Output all of the lines below exactly, and leave out each image.

* * * * * * *

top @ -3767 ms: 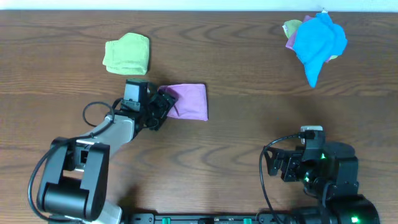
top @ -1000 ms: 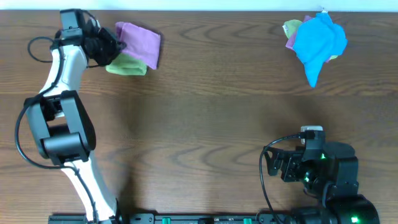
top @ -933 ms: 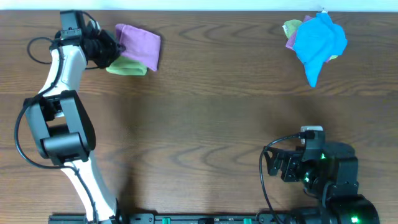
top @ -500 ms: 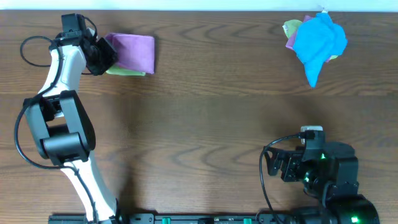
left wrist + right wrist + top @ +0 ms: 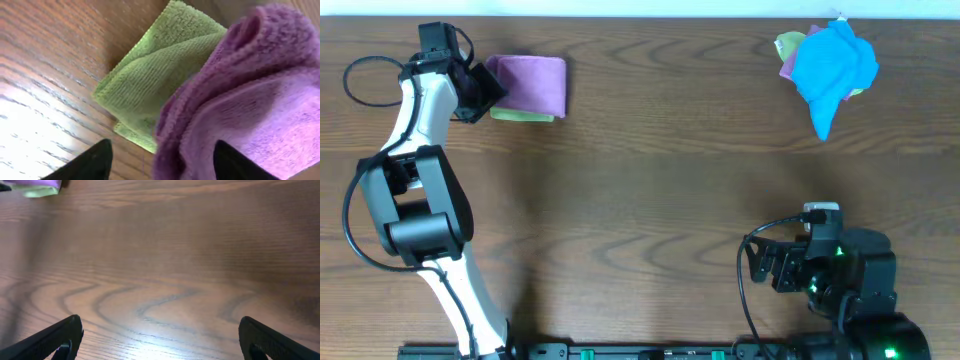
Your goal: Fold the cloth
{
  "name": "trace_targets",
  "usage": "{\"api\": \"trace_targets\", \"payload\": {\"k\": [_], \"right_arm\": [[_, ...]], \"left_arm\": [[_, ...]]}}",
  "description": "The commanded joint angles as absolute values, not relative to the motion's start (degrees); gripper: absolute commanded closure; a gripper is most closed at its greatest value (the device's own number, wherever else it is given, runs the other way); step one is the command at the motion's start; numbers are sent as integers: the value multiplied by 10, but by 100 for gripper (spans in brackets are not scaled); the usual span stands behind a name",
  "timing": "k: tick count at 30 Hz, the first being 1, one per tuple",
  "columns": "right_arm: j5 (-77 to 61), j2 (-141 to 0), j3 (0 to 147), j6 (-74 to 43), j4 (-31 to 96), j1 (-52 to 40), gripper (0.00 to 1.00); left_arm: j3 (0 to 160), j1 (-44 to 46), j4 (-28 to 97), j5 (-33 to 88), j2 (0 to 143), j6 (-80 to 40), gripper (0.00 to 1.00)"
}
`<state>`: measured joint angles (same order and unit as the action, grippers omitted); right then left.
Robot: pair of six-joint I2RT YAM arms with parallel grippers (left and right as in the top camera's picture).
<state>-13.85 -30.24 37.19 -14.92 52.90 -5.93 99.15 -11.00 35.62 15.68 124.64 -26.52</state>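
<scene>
The lilac cloth (image 5: 528, 82) lies folded at the far left of the table, on top of the light green folded cloth (image 5: 520, 115). In the left wrist view the lilac cloth (image 5: 250, 100) fills the right side and overlaps the green cloth (image 5: 160, 75). My left gripper (image 5: 483, 88) is at the lilac cloth's left edge. Its jaws stand wide apart, with the cloth's thick edge lying loose between them (image 5: 162, 162). My right gripper (image 5: 760, 262) is open and empty, low over bare wood at the near right (image 5: 165, 340).
A bright blue cloth (image 5: 832, 62) is heaped over other cloths at the far right corner. The table's far edge runs just behind both piles. The stacked cloths show small at the top left of the right wrist view (image 5: 40, 192).
My left gripper carried the lilac cloth from the table's middle to the far left and set it on the green cloth. It has let go and drawn slightly left. The right arm has not moved.
</scene>
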Motion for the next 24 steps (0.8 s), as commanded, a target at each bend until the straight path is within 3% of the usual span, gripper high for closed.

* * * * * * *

### RESPONSE TO THIS TASK
top @ -3767 ms: 
top @ -1000 ms: 
top @ -933 ms: 
top @ -500 ms: 
left wrist + right wrist + top @ +0 ms: 
Your goal: Fold the cloth
{
  "name": "trace_targets",
  "usage": "{\"api\": \"trace_targets\", \"payload\": {\"k\": [_], \"right_arm\": [[_, ...]], \"left_arm\": [[_, ...]]}}",
  "description": "The commanded joint angles as absolute values, not relative to the motion's start (degrees); gripper: absolute commanded closure; a gripper is most closed at its greatest value (the device's own number, wherever else it is given, runs the other way); step one is the command at the motion's start; numbers are sent as integers: the value multiplied by 10, but by 100 for gripper (spans in brackets are not scaled); the usual span stands behind a name",
  "timing": "k: tick count at 30 Hz, the first being 1, one per tuple",
  "columns": "right_arm: j5 (-77 to 61), j2 (-141 to 0), j3 (0 to 147), j6 (-74 to 43), j4 (-31 to 96), j1 (-52 to 40), gripper (0.00 to 1.00); left_arm: j3 (0 to 160), j1 (-44 to 46), j4 (-28 to 97), j5 (-33 to 88), j2 (0 to 143), j6 (-80 to 40), gripper (0.00 to 1.00)"
}
`<state>`: measured joint angles (same order and unit as the action, grippers omitted); right then left.
Robot: pair of six-joint I2RT YAM arms with parallel grippers (left and right as in the top camera's picture).
<state>-13.85 -30.24 37.19 -14.92 52.90 -5.93 99.15 -11.00 35.62 15.68 124.64 -26.52</state>
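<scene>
The lilac cloth (image 5: 528, 82) lies folded at the far left of the table, on top of the light green folded cloth (image 5: 520, 115). In the left wrist view the lilac cloth (image 5: 250, 100) fills the right side and overlaps the green cloth (image 5: 160, 75). My left gripper (image 5: 483, 88) is at the lilac cloth's left edge. Its jaws stand wide apart, with the cloth's thick edge lying loose between them (image 5: 162, 162). My right gripper (image 5: 760, 262) is open and empty, low over bare wood at the near right (image 5: 165, 340).
A bright blue cloth (image 5: 832, 62) is heaped over other cloths at the far right corner. The table's far edge runs just behind both piles. The stacked cloths show small at the top left of the right wrist view (image 5: 40, 192).
My left gripper carried the lilac cloth from the table's middle to the far left and set it on the green cloth. It has let go and drawn slightly left. The right arm has not moved.
</scene>
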Motion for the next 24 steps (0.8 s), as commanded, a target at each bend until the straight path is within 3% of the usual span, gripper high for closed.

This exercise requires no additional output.